In its Global Online Consumer Confidence, Nielsen said the Philippine consumer confidence index in the first quarter rose a point to 118 from the previous three-month period, with Filipinos sharing the third spot with Indonesians.

Consumer confidence levels above and below a baseline of 100 indicate degrees of optimism and pessimism, respectively.

India remained the world’s most optimistic market for the ninth consecutive quarter with a one point quarterly consumer confidence increase to 123.

It was followed by Saudi Arabia at 119.

High indices likewise were reported in Brazil (110), Thailand and Malaysia (107 each), United Arab Emirates (105), Hong Kong (103) and Peru (101).

Hungary, despite a two point quarterly gain, remained the most pessimistic country at 32 index points, followed by Greece, where confidence fell to a low of 37 and Portugal at 39.

Confidence in the southern European nations of Italy, France and Spain fell to low levels, as the job outlook dimmed and personal finances and spending intentions remained restrained for the year.

Global consumer confidence increased five index points to 94 in the first quarter as confidence in 38 out of 56 markets increased, while that in 16 markets fell.

“Households around the globe experienced a brighter personal situation in terms of jobs and personal finances last quarter, especially in the US and in Asia, which was reflected in the improved consumer confidence and higher discretionary spending,” Dr. Venkatesh Bala, chief economist at The Cambridge Group, a part of Nielsen said. 

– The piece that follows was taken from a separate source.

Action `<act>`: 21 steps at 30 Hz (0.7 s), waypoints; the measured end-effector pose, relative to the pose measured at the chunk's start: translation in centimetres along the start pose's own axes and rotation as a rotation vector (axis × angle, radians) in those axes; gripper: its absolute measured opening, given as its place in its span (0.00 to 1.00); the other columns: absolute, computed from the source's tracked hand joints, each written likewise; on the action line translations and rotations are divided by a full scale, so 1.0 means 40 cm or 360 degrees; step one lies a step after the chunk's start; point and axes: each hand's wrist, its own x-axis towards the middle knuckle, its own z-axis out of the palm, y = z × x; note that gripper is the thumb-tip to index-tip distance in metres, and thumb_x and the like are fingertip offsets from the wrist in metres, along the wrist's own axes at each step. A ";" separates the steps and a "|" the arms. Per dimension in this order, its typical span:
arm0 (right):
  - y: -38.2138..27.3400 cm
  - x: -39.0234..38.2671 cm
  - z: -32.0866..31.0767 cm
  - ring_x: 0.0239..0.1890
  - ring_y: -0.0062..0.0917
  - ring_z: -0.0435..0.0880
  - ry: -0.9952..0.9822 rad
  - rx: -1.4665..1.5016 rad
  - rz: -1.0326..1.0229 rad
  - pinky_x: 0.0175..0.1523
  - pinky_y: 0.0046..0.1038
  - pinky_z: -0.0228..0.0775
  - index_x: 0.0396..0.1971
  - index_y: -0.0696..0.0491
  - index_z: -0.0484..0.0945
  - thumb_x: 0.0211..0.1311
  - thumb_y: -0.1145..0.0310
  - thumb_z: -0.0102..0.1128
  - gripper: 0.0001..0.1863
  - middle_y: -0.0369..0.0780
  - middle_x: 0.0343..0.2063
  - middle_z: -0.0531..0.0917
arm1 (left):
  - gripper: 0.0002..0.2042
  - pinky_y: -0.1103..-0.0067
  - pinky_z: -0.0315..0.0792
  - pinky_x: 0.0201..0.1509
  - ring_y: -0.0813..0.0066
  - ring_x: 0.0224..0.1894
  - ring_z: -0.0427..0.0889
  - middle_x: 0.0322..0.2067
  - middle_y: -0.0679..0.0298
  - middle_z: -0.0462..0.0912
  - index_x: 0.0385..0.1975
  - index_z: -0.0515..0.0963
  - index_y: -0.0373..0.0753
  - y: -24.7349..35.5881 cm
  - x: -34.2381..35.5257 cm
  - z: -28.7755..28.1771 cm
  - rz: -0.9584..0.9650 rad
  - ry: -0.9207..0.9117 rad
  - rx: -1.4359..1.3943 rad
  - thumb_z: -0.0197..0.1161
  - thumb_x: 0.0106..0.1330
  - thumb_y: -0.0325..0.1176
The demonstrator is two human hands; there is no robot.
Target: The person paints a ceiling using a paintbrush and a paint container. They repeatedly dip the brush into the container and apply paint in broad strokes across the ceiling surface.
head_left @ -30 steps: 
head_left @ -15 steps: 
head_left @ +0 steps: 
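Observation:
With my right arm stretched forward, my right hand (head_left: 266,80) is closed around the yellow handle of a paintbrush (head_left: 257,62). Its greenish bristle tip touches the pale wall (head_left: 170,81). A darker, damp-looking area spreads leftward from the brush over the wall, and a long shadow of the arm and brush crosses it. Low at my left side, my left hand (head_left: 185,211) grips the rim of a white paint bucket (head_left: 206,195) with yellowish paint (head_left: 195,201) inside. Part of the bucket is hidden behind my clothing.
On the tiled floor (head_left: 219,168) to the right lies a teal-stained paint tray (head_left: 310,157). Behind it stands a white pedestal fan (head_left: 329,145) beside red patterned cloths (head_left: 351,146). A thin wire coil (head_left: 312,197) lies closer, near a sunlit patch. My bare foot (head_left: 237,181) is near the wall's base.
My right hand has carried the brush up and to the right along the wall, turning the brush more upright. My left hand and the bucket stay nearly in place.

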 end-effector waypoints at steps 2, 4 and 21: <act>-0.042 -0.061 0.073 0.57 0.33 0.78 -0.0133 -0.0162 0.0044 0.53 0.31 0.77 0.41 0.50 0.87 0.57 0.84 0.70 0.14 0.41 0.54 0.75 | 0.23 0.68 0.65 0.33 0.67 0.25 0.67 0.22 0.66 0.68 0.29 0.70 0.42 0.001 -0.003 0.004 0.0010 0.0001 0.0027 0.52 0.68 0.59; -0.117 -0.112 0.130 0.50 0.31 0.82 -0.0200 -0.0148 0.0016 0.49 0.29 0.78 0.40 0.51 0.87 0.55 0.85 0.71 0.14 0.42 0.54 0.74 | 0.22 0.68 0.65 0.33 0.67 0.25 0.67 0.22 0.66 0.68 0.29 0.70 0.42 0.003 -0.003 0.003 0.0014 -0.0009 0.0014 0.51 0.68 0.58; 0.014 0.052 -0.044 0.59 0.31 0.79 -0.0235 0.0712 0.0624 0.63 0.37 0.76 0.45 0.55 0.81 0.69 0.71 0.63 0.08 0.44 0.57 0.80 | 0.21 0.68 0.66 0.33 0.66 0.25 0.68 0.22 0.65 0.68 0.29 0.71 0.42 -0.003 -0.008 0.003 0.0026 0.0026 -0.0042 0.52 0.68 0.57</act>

He said the improved confidence led to more discretionary spending from consumers around the world in the past quarter.

“The survey evidence suggests that while consumers are neither as confident nor comfortable with the economy as they would like it to be, they are expressing a pent-up demand to spend as they did prior to the recession. Such a desire for psychological release through the various forms of discretionary consumption reported in the Nielsen survey—all of which act as stress-relievers—is understandable after three years of relentless belt-tightening and uncertainty,” Bala said.

While global economic conditions are more stable than in the depths of the European sovereign debt crisis late last year, the underlying economic conditions are still fragile and fluid in many parts of the world, which could affect consumer confidence and spending momentum for the coming quarter, the economist said.

Nielsen said consumer concern for the economy remained a top worry among one out of every five global respondents at 19 percent —up from 18 percent in the fourth quarter last year.

Other key concerns cited were job security, 15 percent; work/life balance, 10 percent; health, eight percent; and increasing food prices, seven percent.

Established in 2005, the Nielsen Global Survey of Consumer Confidence and Spending Intentions tracks consumer confidence, major concerns and spending intentions among more than 28,000 Internet consumers in 56 countries.

The latest survey was done between February 10 and 27.